MATERIAL PROVIDED section start

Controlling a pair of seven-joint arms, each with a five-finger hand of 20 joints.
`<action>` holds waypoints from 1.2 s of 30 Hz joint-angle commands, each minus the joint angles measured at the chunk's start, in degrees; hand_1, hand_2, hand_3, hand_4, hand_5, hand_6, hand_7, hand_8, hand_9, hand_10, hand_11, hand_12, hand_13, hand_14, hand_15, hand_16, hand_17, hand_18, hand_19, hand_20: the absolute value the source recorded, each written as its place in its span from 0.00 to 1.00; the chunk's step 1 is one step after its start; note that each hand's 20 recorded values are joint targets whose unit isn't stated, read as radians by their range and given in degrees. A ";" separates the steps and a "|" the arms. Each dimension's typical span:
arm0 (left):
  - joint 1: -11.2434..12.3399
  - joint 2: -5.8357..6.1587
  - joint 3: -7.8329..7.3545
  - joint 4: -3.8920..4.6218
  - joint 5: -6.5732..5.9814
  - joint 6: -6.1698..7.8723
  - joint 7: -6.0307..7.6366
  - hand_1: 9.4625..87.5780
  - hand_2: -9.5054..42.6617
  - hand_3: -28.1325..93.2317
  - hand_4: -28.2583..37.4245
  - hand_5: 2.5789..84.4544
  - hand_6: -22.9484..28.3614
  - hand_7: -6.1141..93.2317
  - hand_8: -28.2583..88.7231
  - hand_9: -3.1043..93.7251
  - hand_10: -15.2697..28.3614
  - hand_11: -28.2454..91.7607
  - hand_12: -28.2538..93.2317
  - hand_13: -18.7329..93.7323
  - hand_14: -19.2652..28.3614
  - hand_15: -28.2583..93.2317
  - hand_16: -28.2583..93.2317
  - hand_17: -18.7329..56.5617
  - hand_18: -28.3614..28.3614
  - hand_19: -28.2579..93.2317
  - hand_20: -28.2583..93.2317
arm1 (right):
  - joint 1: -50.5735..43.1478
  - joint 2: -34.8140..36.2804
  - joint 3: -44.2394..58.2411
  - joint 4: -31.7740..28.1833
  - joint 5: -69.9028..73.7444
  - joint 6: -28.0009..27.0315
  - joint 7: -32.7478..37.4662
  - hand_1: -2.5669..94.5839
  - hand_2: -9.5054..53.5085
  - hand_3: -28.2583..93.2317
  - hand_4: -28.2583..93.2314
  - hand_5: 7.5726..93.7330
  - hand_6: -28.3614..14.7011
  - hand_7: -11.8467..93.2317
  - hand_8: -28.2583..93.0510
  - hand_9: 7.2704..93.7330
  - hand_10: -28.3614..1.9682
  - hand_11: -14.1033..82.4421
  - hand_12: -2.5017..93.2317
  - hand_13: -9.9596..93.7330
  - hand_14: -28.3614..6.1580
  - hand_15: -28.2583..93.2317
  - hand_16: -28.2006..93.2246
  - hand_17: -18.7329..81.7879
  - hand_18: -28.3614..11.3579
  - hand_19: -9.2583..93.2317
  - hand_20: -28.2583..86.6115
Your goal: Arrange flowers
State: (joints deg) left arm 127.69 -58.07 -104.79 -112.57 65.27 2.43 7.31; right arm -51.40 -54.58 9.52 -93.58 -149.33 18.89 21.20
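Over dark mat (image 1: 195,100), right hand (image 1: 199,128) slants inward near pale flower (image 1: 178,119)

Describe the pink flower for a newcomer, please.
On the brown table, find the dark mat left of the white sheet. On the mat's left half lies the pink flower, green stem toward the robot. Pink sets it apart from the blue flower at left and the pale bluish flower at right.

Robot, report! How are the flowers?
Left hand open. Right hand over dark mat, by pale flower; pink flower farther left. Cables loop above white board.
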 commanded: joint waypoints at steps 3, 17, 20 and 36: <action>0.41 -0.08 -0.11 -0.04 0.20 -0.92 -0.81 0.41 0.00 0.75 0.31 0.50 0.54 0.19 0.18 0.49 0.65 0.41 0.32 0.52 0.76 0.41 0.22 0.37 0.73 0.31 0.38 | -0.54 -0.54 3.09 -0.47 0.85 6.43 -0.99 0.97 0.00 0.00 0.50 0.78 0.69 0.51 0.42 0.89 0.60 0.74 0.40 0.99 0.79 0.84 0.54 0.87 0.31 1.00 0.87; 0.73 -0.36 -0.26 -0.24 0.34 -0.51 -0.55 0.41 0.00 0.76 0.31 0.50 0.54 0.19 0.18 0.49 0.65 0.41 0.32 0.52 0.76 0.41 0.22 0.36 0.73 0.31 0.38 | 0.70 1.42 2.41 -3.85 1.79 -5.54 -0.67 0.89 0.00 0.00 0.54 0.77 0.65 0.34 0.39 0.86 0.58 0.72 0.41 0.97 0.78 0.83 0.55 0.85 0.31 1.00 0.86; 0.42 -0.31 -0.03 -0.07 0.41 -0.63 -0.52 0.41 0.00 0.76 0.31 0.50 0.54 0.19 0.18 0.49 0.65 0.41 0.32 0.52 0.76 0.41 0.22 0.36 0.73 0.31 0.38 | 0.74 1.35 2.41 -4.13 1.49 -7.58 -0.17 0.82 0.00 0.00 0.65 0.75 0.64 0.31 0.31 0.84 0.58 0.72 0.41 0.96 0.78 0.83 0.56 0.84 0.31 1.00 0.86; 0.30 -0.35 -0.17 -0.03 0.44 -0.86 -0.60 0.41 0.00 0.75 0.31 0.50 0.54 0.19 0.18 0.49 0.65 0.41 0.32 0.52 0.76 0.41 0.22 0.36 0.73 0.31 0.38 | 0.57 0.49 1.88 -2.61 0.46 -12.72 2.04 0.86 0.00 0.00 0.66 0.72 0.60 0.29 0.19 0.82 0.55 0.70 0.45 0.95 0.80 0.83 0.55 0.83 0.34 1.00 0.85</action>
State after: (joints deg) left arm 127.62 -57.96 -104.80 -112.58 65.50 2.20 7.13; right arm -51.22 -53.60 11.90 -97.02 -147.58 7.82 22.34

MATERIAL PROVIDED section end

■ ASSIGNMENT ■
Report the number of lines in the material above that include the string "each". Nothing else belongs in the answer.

■ TASK RESULT ■
2